# What should I do for CCNA exam besides training ?



## bringo (Feb 18, 2011)

Hello there.
I want to be a CCNA certified. Due to reasons, I cannot join the training exams. If I study thoroughly the CCNA study manual, can I pass the exam ? What other I need to know, do, study and/or practice etc ?

Thanks


----------



## Eosforoc (Mar 8, 2011)

It is extremely difficult to manage it on your own by going through the manual even thoroughly! You need to work on the switches almost a day at support level to be able to handle then! Then again Cisco has a minimum of training hours in the designated lab but I am uncertain if this hours are required for the CCNA!


----------



## PinoyIT (Feb 28, 2011)

There's these blue cisco books. 

Network Fundamentals
Routing
Switching
WAN

Go through them in the order I posted. Get the lab books for them as well. On the back of the lab book there's a cd that holds packet tracer labs. Do at least the PTSkills lab for each chapter. Then do some practice questions.
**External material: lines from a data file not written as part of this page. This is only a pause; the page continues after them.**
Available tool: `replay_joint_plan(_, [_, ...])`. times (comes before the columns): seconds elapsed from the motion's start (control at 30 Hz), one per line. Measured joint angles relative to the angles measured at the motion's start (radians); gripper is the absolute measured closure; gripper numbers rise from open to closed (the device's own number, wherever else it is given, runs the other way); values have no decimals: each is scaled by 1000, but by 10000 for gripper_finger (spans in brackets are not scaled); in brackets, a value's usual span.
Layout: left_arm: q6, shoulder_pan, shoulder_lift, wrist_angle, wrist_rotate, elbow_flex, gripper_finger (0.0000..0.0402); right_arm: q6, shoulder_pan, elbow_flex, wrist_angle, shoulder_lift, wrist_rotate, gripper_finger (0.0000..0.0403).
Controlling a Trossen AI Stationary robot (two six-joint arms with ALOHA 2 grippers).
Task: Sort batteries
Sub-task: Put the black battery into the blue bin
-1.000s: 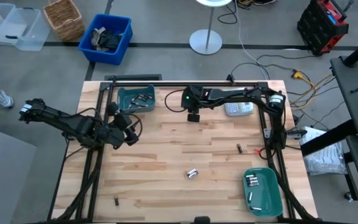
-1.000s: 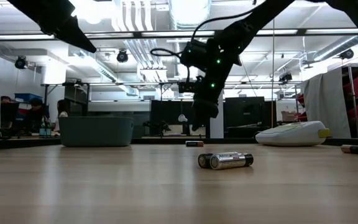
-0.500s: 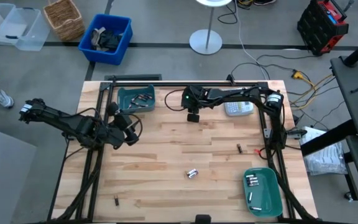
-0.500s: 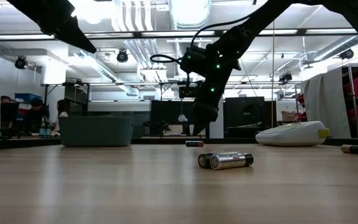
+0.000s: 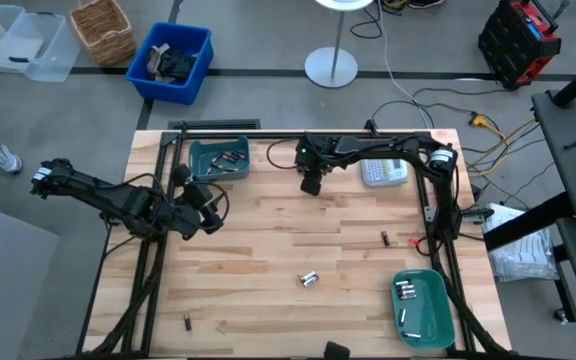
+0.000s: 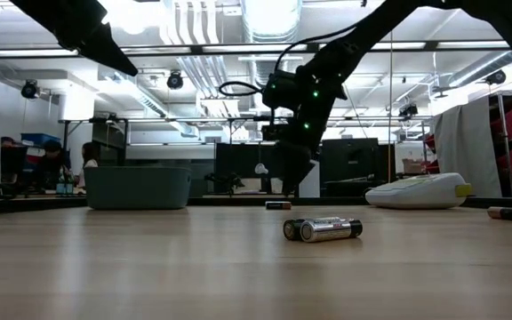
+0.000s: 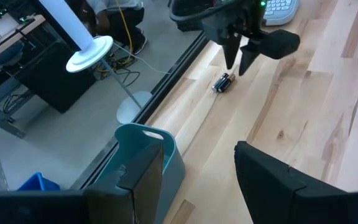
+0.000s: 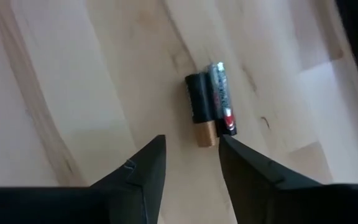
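Right tool poised over 2 batteries at the surface's far edge, fingers parted and empty; pair lying side by side and touching, just ahead of the tips, long axes running roughly in line with the gap rather than across it; likely calls for a wrist turn before closing; left tool farther off, near the far teal bin, wide open, holding nothing.

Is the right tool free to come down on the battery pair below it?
Probably yes: the right tool hangs open just above the two batteries lying side by side on bare table, with nothing between.
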Motion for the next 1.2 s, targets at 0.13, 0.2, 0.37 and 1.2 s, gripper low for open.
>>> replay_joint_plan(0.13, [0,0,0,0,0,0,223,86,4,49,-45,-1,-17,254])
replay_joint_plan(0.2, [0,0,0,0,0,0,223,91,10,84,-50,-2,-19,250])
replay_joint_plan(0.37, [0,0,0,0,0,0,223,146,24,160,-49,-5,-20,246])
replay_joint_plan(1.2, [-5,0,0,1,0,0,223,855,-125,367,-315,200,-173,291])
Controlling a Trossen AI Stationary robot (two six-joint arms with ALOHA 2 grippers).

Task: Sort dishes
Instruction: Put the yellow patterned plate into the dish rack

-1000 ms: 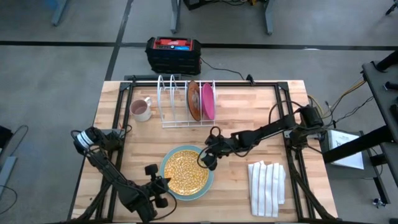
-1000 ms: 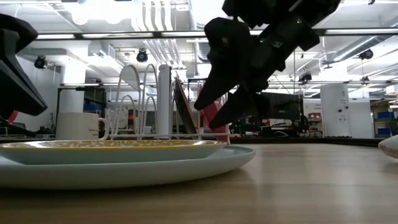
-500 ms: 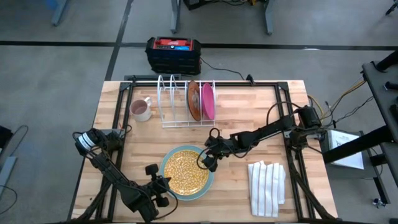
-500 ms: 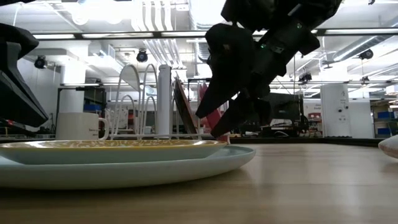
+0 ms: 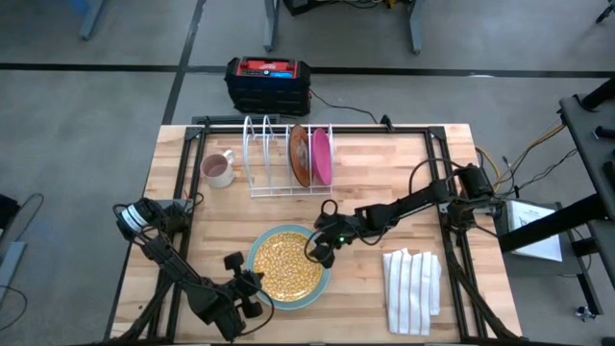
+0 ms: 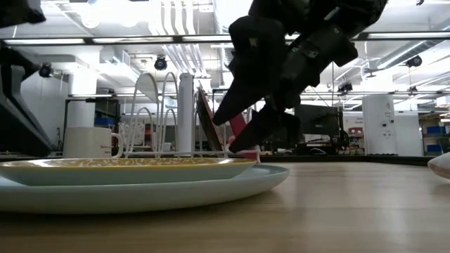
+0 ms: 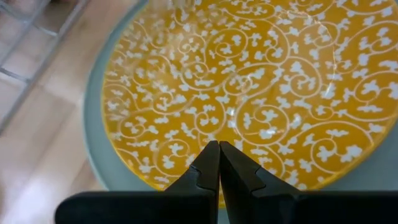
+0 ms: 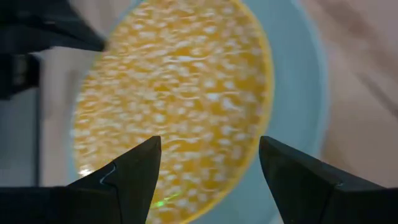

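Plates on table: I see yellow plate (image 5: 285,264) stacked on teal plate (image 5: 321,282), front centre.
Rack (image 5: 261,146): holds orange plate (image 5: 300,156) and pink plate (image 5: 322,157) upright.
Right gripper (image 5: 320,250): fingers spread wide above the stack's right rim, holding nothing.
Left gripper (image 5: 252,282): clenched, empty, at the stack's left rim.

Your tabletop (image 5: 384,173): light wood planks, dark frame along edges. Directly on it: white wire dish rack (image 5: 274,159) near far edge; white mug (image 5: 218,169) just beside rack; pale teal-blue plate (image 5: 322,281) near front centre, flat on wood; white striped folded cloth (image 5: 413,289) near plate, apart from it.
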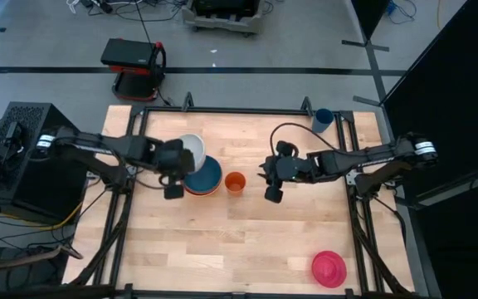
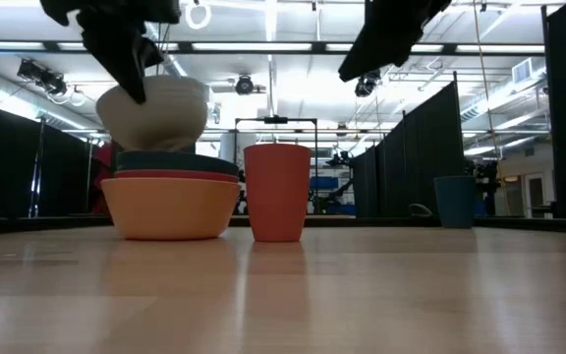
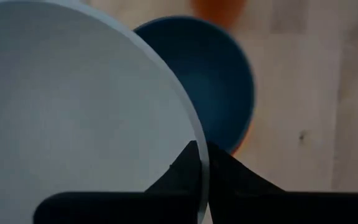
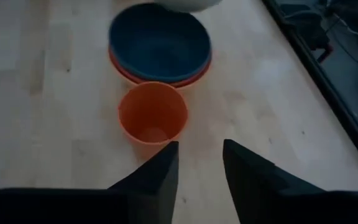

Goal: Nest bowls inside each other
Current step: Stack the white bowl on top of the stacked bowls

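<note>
Hanging above the table on the left side, the left gripper (image 1: 173, 177) has its fingers (image 3: 188, 167) pinched tight on the rim of the white bowl (image 1: 191, 149), one finger inside the rim and one outside. That white bowl is clear of the table, tilted, floating just over the stack. From table height it shows its pale underside above the stack's far left edge, with a small gap under it.

And the stack itself: teal-blue bowl (image 1: 207, 174) on top, red bowl (image 2: 165, 175) showing as a thin band beneath it, orange bowl (image 2: 170, 206) at the bottom, sitting on the wooden table (image 1: 247, 241). All three nested, left of the table's middle.

Just to the right of the stack stands the small orange cup (image 1: 236, 183), upright, mouth up, very close beside the bowls; whether it touches them I cannot tell.

Over on the right, the right gripper (image 1: 272, 184) is held in the air, just right of the orange cup, pointing toward it. Its fingers (image 4: 159, 167) stand parted with a narrow gap and nothing between them.

Way off at the near right corner, the magenta-pink bowl (image 1: 329, 268) sits upside down, well apart from everything. At the far right edge, a dark-blue cup (image 1: 323, 120) stands upright.
</note>
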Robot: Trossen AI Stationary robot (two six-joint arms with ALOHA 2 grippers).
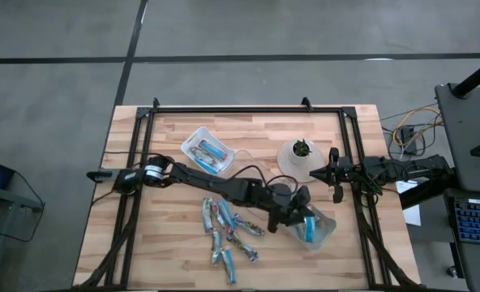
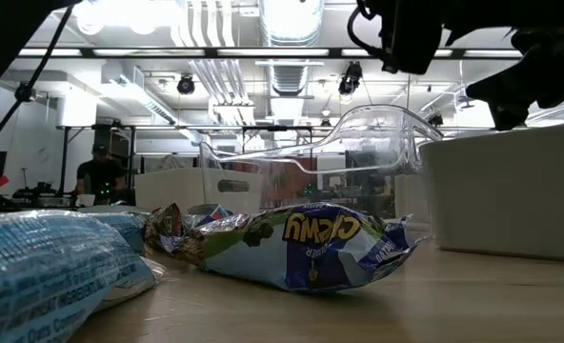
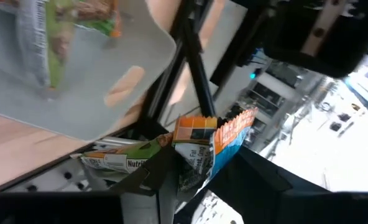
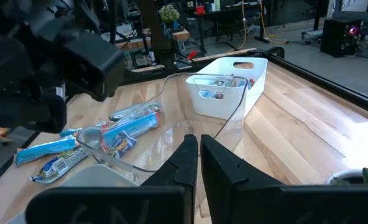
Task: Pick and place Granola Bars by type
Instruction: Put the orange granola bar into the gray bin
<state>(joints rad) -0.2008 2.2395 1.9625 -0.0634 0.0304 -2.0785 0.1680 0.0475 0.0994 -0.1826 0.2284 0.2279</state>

Those were the books that we used in class and I passed the CCNA after the first try. It's an easy read. I didn't even do practice questions but we did have quizzes and finals in the class.


----------



## Linio Alan (Mar 10, 2011)

I'm preparing myself to get CCNA certification too, and the CCNA exam is a very theoric exam. I'm study by myself at same time I'm going to university. So, I believe if getting the CCNA, I'll be more confident and experienced to become CCNP certified... it's a natural path for me, I think.

Best regards,


Linio Alan


----------